Query Wisdom to validate content ingestion

Now that the content has been uploaded to S3, let’s run the following CLI command to validate that the uploaded knowledge is ingested in Wisdom.

aws wisdom query-assistant \
  --assistant-id 00000000-0000-0000-0000-000000000000 \
  --query-text "dog"

This will return query results from the Wisdom engine.

Deleting content

Now that we have ingested content, let’s delete it. Delete the content.html file from the S3 bucket and the event will trigger the Lambda function, calling the DeleteContent API call.

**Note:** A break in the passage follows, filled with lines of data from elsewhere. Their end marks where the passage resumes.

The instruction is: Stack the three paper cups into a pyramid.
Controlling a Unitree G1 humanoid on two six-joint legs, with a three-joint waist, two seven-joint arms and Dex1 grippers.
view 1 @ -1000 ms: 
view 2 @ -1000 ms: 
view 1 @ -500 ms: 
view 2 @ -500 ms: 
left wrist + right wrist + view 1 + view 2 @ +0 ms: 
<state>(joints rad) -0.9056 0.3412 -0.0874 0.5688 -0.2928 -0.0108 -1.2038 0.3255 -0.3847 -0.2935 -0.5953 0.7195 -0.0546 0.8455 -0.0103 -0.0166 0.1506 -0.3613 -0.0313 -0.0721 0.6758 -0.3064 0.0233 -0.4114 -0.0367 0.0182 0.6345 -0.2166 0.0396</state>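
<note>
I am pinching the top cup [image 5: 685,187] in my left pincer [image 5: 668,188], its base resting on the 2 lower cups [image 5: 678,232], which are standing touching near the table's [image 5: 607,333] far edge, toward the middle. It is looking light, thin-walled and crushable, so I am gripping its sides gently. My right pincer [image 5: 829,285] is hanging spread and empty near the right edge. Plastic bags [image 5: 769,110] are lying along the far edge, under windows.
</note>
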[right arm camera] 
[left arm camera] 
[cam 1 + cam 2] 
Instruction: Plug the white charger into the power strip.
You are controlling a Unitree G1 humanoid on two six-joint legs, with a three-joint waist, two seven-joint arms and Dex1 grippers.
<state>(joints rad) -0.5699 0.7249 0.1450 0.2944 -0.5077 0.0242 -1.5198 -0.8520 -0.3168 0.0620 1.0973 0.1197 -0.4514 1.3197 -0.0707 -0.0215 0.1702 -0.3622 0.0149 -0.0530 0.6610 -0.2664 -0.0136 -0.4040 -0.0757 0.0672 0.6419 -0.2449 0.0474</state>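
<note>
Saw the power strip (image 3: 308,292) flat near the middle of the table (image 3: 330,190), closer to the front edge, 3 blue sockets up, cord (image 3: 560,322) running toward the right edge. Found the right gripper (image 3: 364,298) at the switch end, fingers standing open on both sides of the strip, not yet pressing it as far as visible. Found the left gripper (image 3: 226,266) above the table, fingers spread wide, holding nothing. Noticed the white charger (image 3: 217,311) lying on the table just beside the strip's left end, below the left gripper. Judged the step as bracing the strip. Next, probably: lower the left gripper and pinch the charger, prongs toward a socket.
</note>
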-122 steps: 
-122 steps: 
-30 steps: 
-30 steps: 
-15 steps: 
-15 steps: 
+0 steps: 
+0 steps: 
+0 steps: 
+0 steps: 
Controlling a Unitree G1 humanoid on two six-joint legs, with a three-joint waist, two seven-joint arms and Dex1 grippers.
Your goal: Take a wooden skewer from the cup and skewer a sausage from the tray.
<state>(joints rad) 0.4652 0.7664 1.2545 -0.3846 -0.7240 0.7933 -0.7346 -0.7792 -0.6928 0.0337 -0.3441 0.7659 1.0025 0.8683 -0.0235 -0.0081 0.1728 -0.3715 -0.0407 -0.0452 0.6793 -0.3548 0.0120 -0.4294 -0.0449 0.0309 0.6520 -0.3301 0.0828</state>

await client.deleteContent({
  "knowledgeBaseId": knowledgeBaseId,
  "contentId": existingContent.contentId
}).promise();

Conclusion

In this post, we walked through how to use Amazon Connect Wisdom to give agents easier access to the information they need to solve customer issues. Specifically, we learned how to use APIs to ingest, manage and query content. With Amazon Connect Wisdom, contact center agents have the information they need to deliver faster customer service thus generating higher customer satisfaction. Get started with using Amazon Connect Wisdom and ingest knowledge content with the Wisdom APIs to provide real-time recommendations and search functionality to your agents today.